(The task): The data below calls for an exact copy.

(Data below):

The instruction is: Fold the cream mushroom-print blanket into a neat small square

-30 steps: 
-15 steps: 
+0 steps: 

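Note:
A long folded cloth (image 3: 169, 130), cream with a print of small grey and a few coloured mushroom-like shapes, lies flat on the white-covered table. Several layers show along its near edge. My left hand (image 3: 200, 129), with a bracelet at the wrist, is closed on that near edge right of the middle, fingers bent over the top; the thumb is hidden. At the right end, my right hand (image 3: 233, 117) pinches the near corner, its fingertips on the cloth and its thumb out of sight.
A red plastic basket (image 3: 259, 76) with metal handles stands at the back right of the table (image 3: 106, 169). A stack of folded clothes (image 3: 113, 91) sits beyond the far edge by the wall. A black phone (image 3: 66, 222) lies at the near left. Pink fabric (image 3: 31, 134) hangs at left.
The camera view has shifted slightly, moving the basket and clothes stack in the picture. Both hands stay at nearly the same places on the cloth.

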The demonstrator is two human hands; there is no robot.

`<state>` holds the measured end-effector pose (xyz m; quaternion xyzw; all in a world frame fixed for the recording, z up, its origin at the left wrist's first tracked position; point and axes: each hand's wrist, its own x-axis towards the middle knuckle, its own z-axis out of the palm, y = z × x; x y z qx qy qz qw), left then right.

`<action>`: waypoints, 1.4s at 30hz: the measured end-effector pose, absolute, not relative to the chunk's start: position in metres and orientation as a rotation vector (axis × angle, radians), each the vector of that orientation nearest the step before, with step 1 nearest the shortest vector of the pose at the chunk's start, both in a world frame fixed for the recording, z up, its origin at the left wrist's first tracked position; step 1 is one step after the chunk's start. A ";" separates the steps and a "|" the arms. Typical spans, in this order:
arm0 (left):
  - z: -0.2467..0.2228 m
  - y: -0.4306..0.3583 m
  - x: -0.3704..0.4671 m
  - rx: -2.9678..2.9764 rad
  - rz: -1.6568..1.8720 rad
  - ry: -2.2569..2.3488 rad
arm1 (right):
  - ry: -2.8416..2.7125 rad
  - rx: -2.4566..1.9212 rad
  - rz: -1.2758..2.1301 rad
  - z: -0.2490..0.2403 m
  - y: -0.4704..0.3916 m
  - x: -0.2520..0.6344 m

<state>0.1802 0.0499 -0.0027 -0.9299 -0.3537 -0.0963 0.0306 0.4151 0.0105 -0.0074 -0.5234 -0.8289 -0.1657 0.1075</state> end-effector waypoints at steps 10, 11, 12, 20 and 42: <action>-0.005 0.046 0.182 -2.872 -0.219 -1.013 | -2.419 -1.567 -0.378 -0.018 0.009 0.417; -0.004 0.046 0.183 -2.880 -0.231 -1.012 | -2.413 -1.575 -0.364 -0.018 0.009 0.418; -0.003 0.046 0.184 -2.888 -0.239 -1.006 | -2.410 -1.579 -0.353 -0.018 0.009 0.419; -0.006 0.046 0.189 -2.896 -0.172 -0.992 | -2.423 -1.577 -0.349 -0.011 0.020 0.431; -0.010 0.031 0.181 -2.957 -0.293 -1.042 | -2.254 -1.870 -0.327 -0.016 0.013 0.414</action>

(Final answer):
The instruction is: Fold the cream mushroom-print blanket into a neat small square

-30 steps: 
-15 steps: 
+0 steps: 

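Note:
A long folded cloth (image 3: 169, 130), cream with a print of small grey and a few coloured mushroom-like shapes, lies flat on the white-covered table. Several layers show along its near edge. My left hand (image 3: 200, 129), with a bracelet at the wrist, is closed on that near edge right of the middle, fingers bent over the top; the thumb is hidden. At the right end, my right hand (image 3: 233, 117) pinches the near corner, its fingertips on the cloth and its thumb out of sight.
A red plastic basket (image 3: 259, 76) with metal handles stands at the back right of the table (image 3: 106, 169). A stack of folded clothes (image 3: 113, 91) sits beyond the far edge by the wall. A black phone (image 3: 66, 222) lies at the near left. Pink fabric (image 3: 31, 134) hangs at left.
The camera view has shifted slightly, moving the basket and clothes stack in the picture. Both hands stay at nearly the same places on the cloth.
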
The demonstrator is two human hands; there is no robot.

`<state>` holds the measured end-effector pose (xyz m; quaternion xyzw; all in a world frame fixed for the recording, z up, its origin at the left wrist's first tracked position; point and axes: each hand's wrist, its own x-axis towards the middle knuckle, its own z-axis out of the palm, y = z × x; x y z qx qy qz qw), left then right.

`<action>`: waypoints, 1.4s at 30hz: the measured end-effector pose, absolute, not relative to the chunk's start: position in metres and orientation as a rotation vector (axis × angle, radians), each the vector of that orientation nearest the step before, with step 1 nearest the shortest vector of the pose at the chunk's start, both in a world frame fixed for the recording, z up, its origin at the left wrist's first tracked position; step 1 is one step after the chunk's start. A ";" separates the steps and a "|" the arms. Typical spans, in this order:
arm0 (left):
  - z: -0.2467..0.2228 m
  - y: -0.4306..0.3583 m
  - x: -0.3704..0.4671 m
  - rx: -2.9678..2.9764 rad
  - rz: -1.6568..1.8720 rad
  - ry: -2.2569..2.3488 rad
arm1 (right):
  - ry: -2.8416..2.7125 rad
  - rx: -2.4566..1.9212 rad
  - rz: -1.2758..2.1301 rad
  - z: -0.2490..0.2403 m
  - y: -0.4704..0.3916 m
  - x: -0.2520..0.6344 m

<state>0.1802 0.0499 -0.0027 -0.9299 -0.3537 -0.0963 0.0306 0.4151 0.0105 -0.0074 -0.5234 -0.8289 -0.1657 0.1075</state> end-effector waypoints at steps 10, 11, 12, 20 and 42: <action>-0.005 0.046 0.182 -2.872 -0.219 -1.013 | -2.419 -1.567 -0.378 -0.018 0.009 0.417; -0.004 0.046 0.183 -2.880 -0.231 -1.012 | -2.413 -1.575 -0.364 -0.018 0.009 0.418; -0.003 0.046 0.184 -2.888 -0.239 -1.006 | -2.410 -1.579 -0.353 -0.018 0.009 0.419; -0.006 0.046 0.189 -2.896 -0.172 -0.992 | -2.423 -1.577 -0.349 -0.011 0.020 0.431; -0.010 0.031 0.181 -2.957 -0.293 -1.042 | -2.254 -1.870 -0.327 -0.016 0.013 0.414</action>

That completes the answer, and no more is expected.